■ TRY IT ■
Please print the listing that follows word for word, but skip any pictures it holds.

■ GIVEN DATA ■
+===+

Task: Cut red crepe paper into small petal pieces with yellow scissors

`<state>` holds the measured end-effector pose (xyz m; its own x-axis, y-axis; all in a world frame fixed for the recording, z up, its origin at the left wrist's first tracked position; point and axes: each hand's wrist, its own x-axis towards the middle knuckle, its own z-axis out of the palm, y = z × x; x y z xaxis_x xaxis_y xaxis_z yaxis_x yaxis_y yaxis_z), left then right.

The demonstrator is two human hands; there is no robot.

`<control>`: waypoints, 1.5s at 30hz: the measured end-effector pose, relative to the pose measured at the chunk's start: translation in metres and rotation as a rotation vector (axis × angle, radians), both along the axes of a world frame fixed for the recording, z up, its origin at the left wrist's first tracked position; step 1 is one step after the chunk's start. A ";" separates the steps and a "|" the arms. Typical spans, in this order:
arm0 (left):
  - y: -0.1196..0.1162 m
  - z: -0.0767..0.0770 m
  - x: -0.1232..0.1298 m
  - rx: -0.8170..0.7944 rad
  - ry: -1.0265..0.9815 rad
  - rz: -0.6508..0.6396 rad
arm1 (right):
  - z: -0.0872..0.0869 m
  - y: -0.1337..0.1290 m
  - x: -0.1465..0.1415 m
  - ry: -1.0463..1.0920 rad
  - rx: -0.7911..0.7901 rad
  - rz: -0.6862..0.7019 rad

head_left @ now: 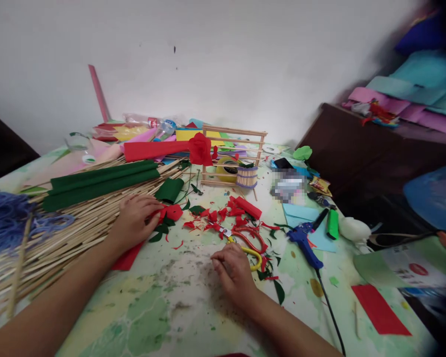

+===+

■ RESULT FOR THIS TASK ■
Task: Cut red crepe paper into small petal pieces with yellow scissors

`<state>` holds the measured end-effector pose (xyz m; its own x-axis, y-axis; all in a world frame fixed for the recording, z up, its origin at the left wrist's first tracked position; point and axes: each hand's wrist, its own x-axis towards the middle knuckle, its own z-axis out of the palm, y = z × x; x y z xaxis_x xaxis_y xaxis_z yaxis_x yaxis_y yaxis_z), left then right.

The demonstrator is two human hands; there is no robot.

`<control>`: waypoints, 1.5s at 30hz: the measured end-effector pose, relative to the pose measured at the chunk's start: translation in metres and rotation as a rotation vector (axis × angle, radians), both along the axes of a world frame fixed for the recording, z up, its origin at the left wrist's first tracked position; step 1 is one step after the chunk's start. A ";" separates the steps and a "|" the arms. Typical spans, in this order:
arm0 (left):
  - y: -0.1196..0.1162 m
  - z: -0.0767..0.0770 m
  - x: -0.1232..0.1298 m
  - rx: -0.8170..0.7944 rad
  - ry: -1.0265..0.9815 rad
  - rz: -0.6508..0.6396 rad
arm1 (right):
  - z: -0.0872..0.0869 m
  - y: -0.1337..0.1290 m
  - x: -0.1465..0.1415 m
  - ry: -1.0463..1.0920 rad
  - rx: -0.7911..0.7901 rad
  - rz: -0.6862..0.7019 rad

head_left @ now: 

The required answer is now complete.